4:2 Immediately I was in the Spirit. Behold, there was a throne set in heaven, and one sitting on the throne 4:3that looked like a jasper stone and a sardius. There was a rainbow around the throne, like an emerald to look at. (...)
´Pneuma´, the Greek word for "spirit", corresponds to the Jewish word "ruach" (gram. feminine), which means "breath of God "and is connoted with "wind ". Unquestionably, ´ruach´ also has the connotation of female fertility, as Gen 1,2 shows where ´ruach´ breeds above the deep water, which can alternatively be translated as ´fluttering´ in the sense of a mother bird fluttering over her eggs. In neo-Platonism, the Ruach corresponds to the "world soul" with its mediating position between the divine nous (= platonic ideas) and the material, which inspired Christianity to its conception of the Trinitarian Holy Spirit, who called upon the repressed mother (-goddess) of the classical Triad Father-Mother-Son - e. g. the Triad Osiris-Isis-Horus - substituted (cf. the above mentioned hatching of feminine ruach at Gen 1,2). In Luke's case, Ruach is the "Holy Spirit" who will "come" over Mary and is identical with the "power of the Most High" (Luke 1:35).
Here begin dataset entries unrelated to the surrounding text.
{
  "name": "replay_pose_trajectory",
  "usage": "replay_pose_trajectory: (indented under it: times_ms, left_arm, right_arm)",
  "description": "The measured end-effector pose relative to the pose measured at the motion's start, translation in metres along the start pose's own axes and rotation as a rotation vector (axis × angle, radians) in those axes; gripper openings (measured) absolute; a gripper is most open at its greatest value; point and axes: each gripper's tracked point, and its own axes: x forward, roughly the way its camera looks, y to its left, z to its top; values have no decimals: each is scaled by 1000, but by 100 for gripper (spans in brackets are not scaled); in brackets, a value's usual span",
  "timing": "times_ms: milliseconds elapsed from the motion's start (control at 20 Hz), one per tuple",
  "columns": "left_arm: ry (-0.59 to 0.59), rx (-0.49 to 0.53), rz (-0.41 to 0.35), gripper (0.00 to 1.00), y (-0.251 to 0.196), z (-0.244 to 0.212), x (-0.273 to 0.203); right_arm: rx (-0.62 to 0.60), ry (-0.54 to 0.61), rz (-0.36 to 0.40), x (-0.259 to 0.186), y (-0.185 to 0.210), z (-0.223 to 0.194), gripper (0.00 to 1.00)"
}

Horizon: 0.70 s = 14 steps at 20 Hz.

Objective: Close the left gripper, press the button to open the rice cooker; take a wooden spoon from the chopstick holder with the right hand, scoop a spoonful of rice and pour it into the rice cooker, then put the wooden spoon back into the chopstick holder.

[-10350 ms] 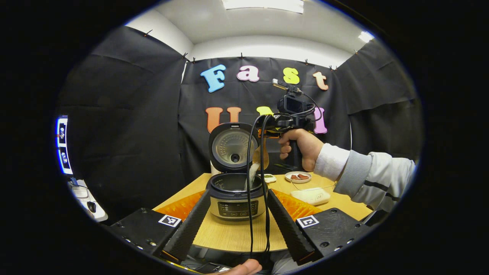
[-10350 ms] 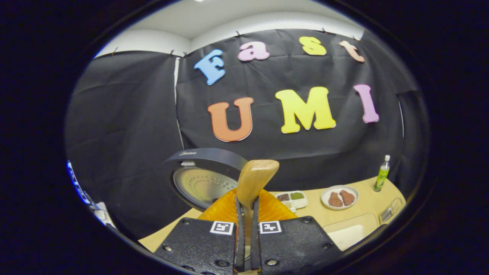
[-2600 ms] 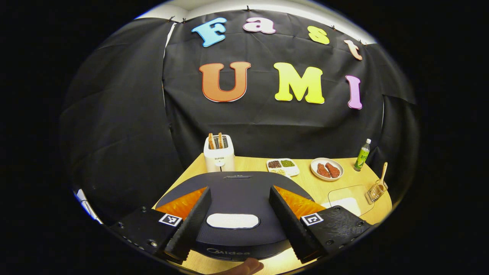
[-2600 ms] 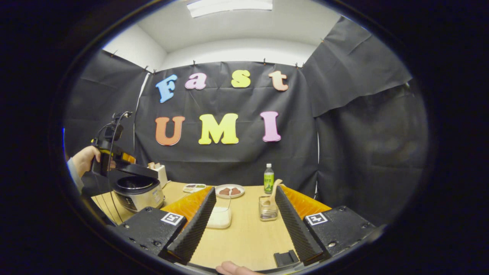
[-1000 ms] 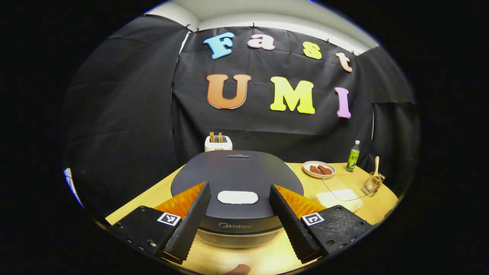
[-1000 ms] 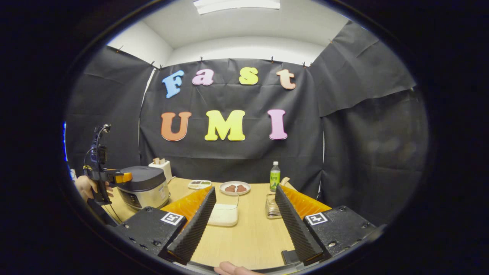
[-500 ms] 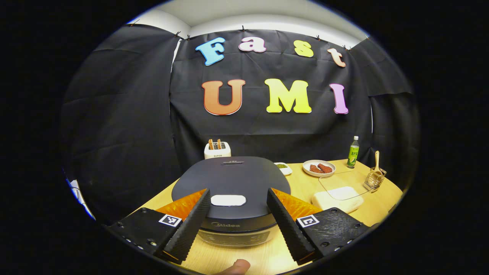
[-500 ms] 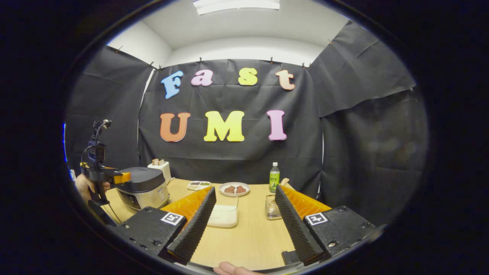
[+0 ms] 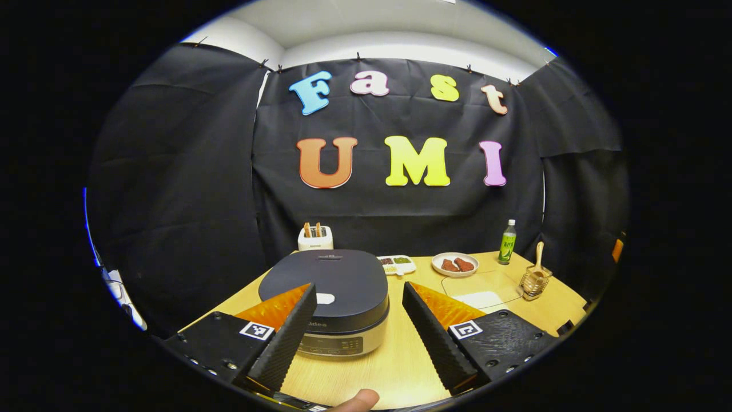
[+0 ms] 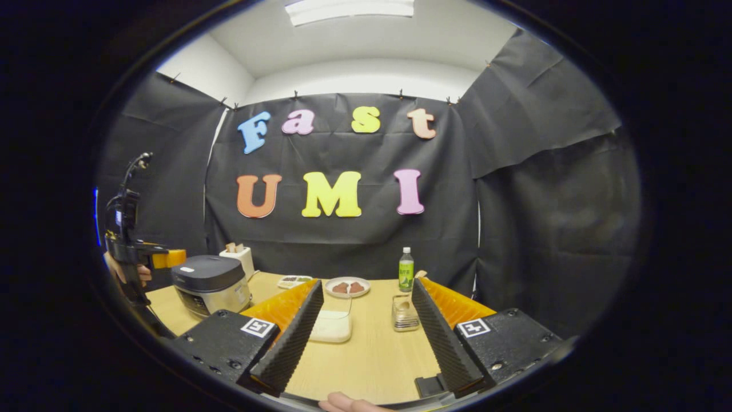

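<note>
The dark rice cooker (image 9: 329,283) stands with its lid down, its white button (image 9: 325,298) facing me. My left gripper (image 9: 359,289) hangs open just in front of it, touching nothing. The wooden spoon (image 9: 538,256) stands in the wire chopstick holder (image 9: 532,284) at the right. The clear rice box (image 9: 480,297) lies between them. My right gripper (image 10: 367,284) is open and empty over the table's near edge, with the rice box (image 10: 331,323) and the chopstick holder (image 10: 405,315) ahead. Far left there, a hand holds the left gripper (image 10: 171,257) beside the cooker (image 10: 211,283).
A white toaster (image 9: 315,237) stands behind the cooker. A compartment dish (image 9: 396,263), a plate of meat (image 9: 455,264) and a green bottle (image 9: 506,243) line the back of the wooden table (image 9: 394,366). Black cloth walls close in on all sides.
The cooker's lid, open 10 s ago, is now down. The spoon has left my right gripper for the holder. Over the last second my left gripper has drawn back from the lid.
</note>
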Motion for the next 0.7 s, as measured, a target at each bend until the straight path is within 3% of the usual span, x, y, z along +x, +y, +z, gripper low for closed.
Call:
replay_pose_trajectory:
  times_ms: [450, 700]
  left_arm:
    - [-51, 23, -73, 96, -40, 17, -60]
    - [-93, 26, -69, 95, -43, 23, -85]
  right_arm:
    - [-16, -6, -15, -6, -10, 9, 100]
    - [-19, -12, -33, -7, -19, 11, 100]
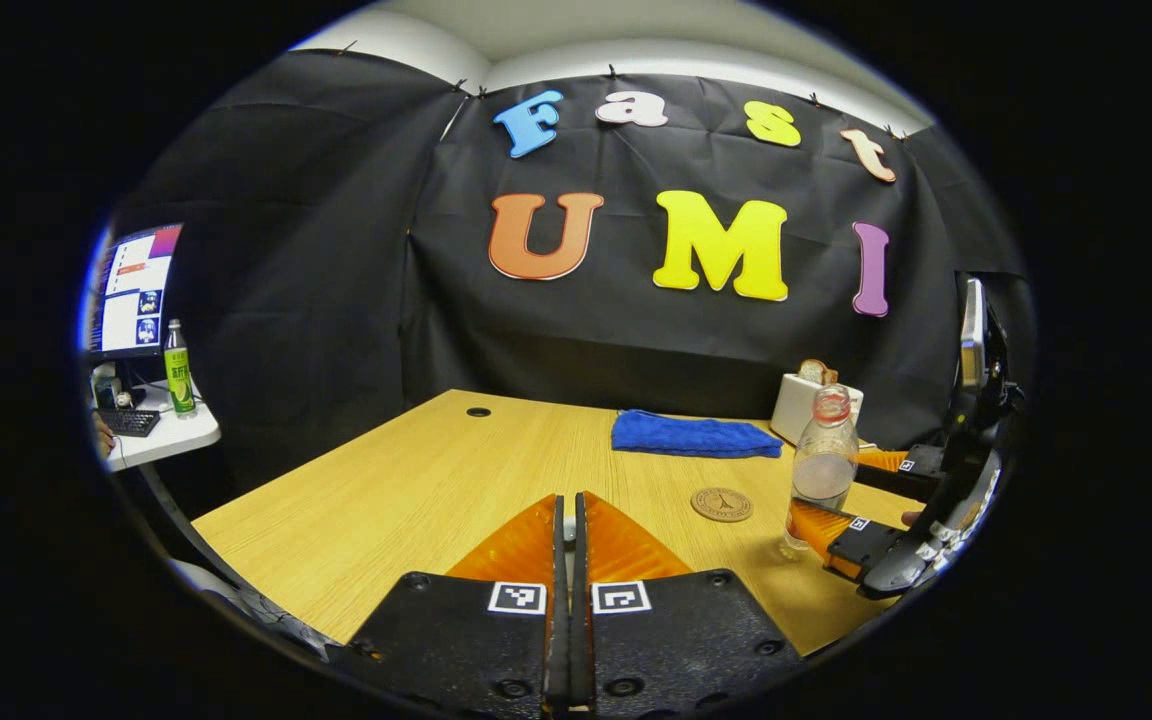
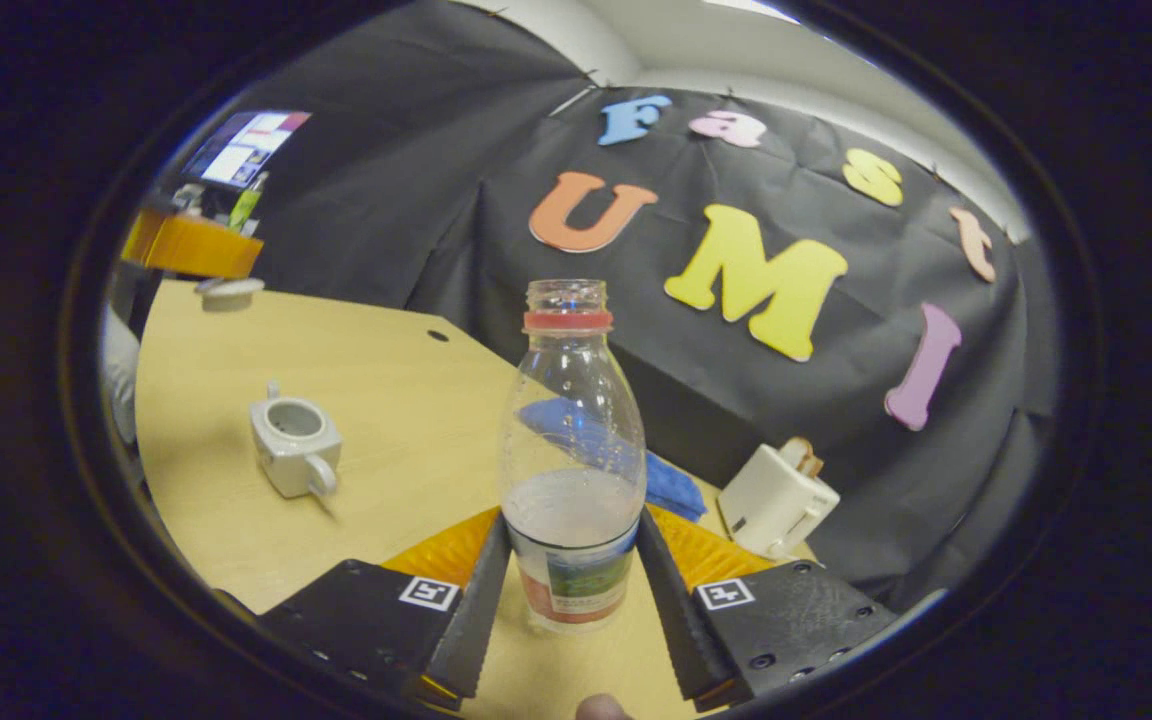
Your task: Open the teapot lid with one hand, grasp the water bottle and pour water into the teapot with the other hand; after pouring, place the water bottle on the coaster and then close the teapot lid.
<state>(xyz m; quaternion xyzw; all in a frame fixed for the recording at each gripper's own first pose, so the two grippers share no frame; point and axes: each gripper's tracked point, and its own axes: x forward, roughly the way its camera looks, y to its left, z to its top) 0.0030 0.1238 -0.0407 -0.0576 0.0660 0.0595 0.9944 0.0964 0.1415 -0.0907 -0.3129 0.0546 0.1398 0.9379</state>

In Ezekiel's case, the Ruach appears as a wind that transports him from Babylon to Jerusalem, where he observes apocalyptic supernatural events.
Ruach is therefore a supernatural force that cancels the laws of space and time and allows consciousness to experience things that are unthinkable in the everyday world. For Jewish and Christian thought, this power is an expression of a personal God, the "Spirit of God".
However, regarding 1,10 and 4,2 it is doubtful whether the in-spirit formula describes the same process in both cases. There are basically two ways of interpreting the formula:
(1) "To be in the spirit" means a subjective state of consciousness of J (= trance), which enables him to have a higher perception. At the same time John´s psyche remains in the body.
(2) "Being in the Spirit" refers to an objective event associated with an out-of-body experience (= OBE): John´s psyche is transferred into a divine sphere.
This distinction is addressed in Paul's description of his initiation (2 Cor 12:1-4). The author is so uncertain about whether he was "fourteen years ago" on his heavenly journey inside or outside his body that he expresses this doubt twice in a few sentences:
1 The glory is of no use to me; but I will come upon the face and revelation of the Lord. 2 I know a man in Christ; fourteen years ago, if he was in the body, I know not; or if he was out of the body, I know not, God knows it, he was enchanted unto the third heaven. 3 And I know the same man (whether he was in the body or out of the body, I do not know; God knows it); 4 he was enraptured into paradise, and heard unspeakable words which no man can say.
Back to John´s Revelation.
The difference between 1.10 and 4.2 consists in the protagonist's initial situation.
In 1,10 John is in an everyday environment, more precisely: on Patmos on the' Day of the Lord', when the Spirit effect begins. J is haunted by a supernatural figure (Christ) standing in the midst of seven candlesticks and dictating letters to him (whereof the passages of letters are possibly a subsequent insertion). Without the candlesticks, the scene could be interpreted as Christ's entry into the natural world. But their presence signals that, conversely, John entered a supernatural space where he confronted ´Christ´.